The Peacock Throne
Where. Taken from the Red Fort, Delhi, India
Status. Unsolved
The account
It took seven years to build and it may have been the single most valuable object ever made by human hands. The Peacock Throne, unveiled for the Mughal emperor Shah Jahan in 1635, was a platform of solid gold reached by silver steps, more than a tonne of it, set with a quarter tonne of diamonds, rubies, emeralds, and pearls. Behind the seat rose two gem-encrusted peacocks with spread tails, and among the stones blazing in it were the Koh-i-Noor diamond and the great red Timur Ruby. For a century it sat in the Red Fort of Delhi as the beating heart of the richest empire on earth.
In 1739 it was carried off in blood. The Persian warlord Nader Shah stormed Delhi, turned his troops loose to slaughter twenty thousand of its people in a single day, and hauled the Peacock Throne and a river of other plunder back across the mountains to Persia. The Koh-i-Noor went with it.
And then the trophy destroyed its taker. In 1747 Nader Shah was murdered by his own guards, and Persia collapsed into anarchy. In the looting and chaos that followed, the throne was torn apart, its gold melted, its jewels levered out of their settings and carried off in a hundred directions.
So the most opulent treasure ever made can never be found, for the cruelest reason of all: it no longer exists. There is no throne to dig up, only its scattered pieces, loose in the world. The Koh-i-Noor sits in the British crown jewels. The Timur Ruby surfaced in a royal collection. But the gold, and the great mass of the diamonds and emeralds and pearls that made up the rest of it, simply dissolved into the dark after 1747, into vaults and rumors and other men's crowns, and no one has ever put the throne back together, because the throne is everywhere and nowhere at once.
Known intelligence
- Built for the Mughal emperor Shah Jahan and unveiled in 1635, the Peacock Throne held over a tonne of gold and 230 kg of gems, including the Koh-i-Noor.
- The Persian conqueror Nader Shah sacked Delhi in 1739, massacred its people, and carried the throne back to Persia as a war trophy.
- Nader Shah was assassinated in 1747, and Persia fell into anarchy.
- In the chaos the throne was dismantled and its gold and jewels scattered; some famous stones survive, but the throne itself was destroyed.
Theories of the hunt
- The throne no longer exists; its jewels were prised out and dispersed across Persia and beyond.

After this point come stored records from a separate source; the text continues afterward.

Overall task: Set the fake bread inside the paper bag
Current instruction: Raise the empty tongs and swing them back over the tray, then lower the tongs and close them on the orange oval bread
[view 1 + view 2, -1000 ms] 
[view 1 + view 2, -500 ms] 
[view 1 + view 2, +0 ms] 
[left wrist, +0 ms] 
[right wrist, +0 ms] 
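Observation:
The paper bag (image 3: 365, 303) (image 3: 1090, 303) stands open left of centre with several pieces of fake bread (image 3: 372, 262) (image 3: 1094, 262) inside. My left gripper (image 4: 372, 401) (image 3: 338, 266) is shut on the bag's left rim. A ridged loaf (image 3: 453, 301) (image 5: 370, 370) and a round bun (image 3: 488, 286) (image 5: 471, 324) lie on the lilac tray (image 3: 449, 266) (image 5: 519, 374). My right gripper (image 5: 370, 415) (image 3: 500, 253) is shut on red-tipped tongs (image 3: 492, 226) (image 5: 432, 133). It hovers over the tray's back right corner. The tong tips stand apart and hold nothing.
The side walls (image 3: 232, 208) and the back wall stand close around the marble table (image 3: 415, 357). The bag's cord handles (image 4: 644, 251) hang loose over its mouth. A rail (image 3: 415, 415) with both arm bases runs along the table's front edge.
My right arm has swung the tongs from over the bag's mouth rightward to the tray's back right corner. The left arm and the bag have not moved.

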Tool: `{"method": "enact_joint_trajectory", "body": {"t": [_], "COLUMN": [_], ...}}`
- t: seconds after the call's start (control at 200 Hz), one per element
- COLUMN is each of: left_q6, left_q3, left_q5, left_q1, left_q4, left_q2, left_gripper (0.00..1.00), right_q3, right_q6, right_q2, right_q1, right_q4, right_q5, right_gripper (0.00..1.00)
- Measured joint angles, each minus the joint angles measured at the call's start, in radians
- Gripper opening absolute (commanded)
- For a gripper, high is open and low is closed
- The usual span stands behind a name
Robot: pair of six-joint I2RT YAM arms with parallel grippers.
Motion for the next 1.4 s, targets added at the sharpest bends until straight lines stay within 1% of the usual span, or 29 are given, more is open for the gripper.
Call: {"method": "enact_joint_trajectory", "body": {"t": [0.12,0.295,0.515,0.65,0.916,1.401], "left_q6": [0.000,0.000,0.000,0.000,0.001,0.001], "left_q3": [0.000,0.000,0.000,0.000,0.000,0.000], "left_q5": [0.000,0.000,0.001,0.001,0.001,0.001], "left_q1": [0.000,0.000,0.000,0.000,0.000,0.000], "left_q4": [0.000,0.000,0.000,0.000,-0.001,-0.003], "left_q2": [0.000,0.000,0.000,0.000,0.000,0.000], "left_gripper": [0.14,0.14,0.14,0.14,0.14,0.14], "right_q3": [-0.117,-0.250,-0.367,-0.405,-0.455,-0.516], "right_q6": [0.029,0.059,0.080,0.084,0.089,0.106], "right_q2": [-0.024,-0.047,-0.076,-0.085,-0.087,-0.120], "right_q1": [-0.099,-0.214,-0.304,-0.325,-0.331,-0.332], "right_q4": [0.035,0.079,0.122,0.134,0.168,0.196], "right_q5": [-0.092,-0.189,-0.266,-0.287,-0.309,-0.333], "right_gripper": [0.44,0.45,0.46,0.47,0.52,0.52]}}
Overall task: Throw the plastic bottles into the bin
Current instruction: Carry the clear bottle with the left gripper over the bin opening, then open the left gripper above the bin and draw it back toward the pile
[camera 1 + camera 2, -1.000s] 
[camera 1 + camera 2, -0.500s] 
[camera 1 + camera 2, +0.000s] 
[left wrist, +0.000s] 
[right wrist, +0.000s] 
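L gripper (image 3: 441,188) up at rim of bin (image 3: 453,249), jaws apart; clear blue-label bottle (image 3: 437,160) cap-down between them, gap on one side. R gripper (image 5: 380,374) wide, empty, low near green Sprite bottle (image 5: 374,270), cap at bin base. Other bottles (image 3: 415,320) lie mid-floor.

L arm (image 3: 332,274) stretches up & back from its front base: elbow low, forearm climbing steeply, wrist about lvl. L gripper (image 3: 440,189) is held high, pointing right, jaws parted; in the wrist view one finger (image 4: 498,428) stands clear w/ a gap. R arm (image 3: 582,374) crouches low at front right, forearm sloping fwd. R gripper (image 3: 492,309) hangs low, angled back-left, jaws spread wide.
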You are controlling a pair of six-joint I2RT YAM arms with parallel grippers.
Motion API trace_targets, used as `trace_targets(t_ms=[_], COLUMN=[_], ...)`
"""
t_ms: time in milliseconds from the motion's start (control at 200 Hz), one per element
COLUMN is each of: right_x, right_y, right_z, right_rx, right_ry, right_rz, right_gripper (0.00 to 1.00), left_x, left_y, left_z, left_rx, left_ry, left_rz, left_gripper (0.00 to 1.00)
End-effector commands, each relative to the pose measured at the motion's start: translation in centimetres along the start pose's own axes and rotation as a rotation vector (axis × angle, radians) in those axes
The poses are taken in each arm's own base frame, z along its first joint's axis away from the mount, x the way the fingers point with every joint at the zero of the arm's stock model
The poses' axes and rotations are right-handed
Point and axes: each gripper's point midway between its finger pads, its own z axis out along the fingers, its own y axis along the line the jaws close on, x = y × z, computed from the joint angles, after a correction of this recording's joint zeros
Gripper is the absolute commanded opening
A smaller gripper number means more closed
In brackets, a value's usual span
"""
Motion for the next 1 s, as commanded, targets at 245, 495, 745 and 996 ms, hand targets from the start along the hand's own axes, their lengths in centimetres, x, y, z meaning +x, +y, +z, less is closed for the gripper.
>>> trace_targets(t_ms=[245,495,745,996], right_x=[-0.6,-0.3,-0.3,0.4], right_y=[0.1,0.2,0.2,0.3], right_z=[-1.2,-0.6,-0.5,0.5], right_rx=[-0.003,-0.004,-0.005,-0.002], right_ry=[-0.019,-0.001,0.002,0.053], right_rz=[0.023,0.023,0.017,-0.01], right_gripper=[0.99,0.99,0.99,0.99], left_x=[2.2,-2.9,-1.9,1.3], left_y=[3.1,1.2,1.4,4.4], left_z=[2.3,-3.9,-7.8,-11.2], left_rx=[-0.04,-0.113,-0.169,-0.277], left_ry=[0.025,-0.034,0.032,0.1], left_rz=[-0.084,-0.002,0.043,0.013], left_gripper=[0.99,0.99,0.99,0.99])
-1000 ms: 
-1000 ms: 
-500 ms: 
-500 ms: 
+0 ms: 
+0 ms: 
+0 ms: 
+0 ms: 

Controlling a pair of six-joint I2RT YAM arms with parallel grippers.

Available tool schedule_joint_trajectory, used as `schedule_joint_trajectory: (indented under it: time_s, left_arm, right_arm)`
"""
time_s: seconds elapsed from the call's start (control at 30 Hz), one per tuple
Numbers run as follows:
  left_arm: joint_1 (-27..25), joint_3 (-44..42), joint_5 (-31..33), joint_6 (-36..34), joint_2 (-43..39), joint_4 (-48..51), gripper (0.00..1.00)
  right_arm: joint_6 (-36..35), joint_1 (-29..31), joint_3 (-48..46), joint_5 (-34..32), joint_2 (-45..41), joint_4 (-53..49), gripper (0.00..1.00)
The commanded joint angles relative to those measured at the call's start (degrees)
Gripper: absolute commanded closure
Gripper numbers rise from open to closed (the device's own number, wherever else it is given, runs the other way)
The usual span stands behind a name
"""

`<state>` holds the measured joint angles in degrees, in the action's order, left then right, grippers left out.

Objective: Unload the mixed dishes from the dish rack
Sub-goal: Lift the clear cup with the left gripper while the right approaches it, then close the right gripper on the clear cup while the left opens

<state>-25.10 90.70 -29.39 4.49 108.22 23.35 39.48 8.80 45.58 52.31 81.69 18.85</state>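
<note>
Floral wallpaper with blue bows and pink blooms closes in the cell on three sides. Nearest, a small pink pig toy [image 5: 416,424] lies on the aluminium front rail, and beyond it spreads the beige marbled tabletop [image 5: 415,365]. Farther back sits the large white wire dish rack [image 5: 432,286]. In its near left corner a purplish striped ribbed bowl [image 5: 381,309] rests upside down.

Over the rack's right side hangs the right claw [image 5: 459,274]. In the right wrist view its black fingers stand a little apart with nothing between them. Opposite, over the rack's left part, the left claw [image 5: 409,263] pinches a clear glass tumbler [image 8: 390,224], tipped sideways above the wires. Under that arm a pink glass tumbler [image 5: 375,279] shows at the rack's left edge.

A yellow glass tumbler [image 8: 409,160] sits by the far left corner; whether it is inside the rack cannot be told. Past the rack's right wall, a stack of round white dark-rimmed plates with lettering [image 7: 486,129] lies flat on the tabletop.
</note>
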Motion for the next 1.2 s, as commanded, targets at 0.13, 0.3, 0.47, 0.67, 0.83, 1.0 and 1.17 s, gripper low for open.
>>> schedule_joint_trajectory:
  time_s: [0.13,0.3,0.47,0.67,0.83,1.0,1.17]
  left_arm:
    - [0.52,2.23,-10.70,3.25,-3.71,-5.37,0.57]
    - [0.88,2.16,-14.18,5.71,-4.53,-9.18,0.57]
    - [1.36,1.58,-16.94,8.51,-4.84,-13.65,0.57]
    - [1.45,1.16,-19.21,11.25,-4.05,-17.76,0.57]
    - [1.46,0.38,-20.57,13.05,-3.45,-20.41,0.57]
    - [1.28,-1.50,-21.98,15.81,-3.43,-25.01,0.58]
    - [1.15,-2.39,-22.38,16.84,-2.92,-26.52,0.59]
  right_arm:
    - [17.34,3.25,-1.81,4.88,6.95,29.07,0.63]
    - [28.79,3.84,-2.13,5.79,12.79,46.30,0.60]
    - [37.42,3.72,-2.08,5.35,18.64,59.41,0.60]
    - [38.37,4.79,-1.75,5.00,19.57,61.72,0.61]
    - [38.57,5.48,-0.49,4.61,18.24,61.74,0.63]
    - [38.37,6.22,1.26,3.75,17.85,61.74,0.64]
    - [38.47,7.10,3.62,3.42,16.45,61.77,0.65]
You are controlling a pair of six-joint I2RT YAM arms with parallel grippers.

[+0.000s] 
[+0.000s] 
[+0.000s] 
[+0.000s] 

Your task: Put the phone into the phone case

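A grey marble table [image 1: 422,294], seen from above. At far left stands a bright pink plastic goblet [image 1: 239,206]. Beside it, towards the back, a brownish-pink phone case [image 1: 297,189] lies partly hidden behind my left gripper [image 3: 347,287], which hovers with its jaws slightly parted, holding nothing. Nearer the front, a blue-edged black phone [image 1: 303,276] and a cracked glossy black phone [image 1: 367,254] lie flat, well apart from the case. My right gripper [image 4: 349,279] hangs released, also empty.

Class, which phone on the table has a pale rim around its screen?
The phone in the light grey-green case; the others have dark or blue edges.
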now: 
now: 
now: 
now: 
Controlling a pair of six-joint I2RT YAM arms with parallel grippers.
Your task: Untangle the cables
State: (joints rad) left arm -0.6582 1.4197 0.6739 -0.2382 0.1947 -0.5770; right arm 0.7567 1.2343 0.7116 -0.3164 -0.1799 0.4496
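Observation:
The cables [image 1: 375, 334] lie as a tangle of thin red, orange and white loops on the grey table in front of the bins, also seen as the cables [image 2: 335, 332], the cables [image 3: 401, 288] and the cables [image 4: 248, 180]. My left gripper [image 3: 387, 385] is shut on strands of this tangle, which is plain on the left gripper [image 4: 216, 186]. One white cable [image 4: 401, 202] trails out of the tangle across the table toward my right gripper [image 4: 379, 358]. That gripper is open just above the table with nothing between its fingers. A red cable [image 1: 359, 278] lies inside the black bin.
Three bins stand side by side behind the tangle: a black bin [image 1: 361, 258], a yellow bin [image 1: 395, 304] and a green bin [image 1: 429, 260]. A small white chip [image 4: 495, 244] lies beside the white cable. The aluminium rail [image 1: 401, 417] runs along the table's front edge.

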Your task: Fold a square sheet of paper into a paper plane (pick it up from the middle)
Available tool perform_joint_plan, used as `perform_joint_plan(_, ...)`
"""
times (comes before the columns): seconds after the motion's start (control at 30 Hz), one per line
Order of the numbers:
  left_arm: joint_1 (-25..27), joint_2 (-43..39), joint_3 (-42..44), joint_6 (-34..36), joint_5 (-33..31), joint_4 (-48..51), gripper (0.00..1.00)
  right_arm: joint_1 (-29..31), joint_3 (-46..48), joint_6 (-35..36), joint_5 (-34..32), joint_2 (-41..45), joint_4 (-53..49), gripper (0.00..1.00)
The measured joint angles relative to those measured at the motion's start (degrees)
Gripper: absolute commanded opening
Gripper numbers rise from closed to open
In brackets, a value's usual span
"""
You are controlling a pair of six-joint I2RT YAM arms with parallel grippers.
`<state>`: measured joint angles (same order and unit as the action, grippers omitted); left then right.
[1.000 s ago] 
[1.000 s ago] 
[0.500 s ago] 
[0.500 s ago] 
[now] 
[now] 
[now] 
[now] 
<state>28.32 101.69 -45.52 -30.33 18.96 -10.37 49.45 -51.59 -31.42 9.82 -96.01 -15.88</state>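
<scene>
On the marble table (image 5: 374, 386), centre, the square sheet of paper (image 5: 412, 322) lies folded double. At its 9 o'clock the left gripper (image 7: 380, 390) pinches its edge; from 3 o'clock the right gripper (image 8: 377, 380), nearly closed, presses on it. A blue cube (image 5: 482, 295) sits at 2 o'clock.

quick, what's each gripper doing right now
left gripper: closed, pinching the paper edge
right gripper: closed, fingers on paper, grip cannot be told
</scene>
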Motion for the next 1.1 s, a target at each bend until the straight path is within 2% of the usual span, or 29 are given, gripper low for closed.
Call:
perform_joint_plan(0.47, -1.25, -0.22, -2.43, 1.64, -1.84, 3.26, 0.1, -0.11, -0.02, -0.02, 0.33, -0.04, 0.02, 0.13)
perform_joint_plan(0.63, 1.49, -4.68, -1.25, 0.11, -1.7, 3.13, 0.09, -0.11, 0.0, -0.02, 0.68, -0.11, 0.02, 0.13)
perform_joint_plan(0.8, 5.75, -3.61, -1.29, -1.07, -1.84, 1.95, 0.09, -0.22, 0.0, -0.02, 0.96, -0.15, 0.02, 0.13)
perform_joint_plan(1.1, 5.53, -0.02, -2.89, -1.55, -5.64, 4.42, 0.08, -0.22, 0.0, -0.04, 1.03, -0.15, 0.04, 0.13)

- Named stones like the Koh-i-Noor and the Timur Ruby survive in other crowns, but most of the throne's wealth simply vanished.
Leads, where the trail points now
- The throne no longer exists, so the only leads are its scattered jewels: the Koh-i-Noor in the British Crown Jewels and the Timur Ruby and other Mughal stones in the Royal Collection are documented survivors.
- Persian and later accounts, including a 1760 traveler who claimed to see a throne in Isfahan, blur whether a copy or fragments outlived Nader Shah's 1747 assassination; sorting original from replica is the historical thread.
- Cut Mughal stones can sometimes be traced through later royal collections in Iran, Britain, and India, so gemological provenance is the realistic hunt.
- There is nothing to excavate; this is a documentary and gemological trail.
The trail, in order
- 1635: the Peacock Throne is unveiled in the Red Fort of Delhi.
- 1739: Nader Shah sacks Delhi and seizes the throne.
- 1747: Nader Shah is assassinated; Persia descends into chaos.
- after 1747: the throne is broken up and its jewels scattered.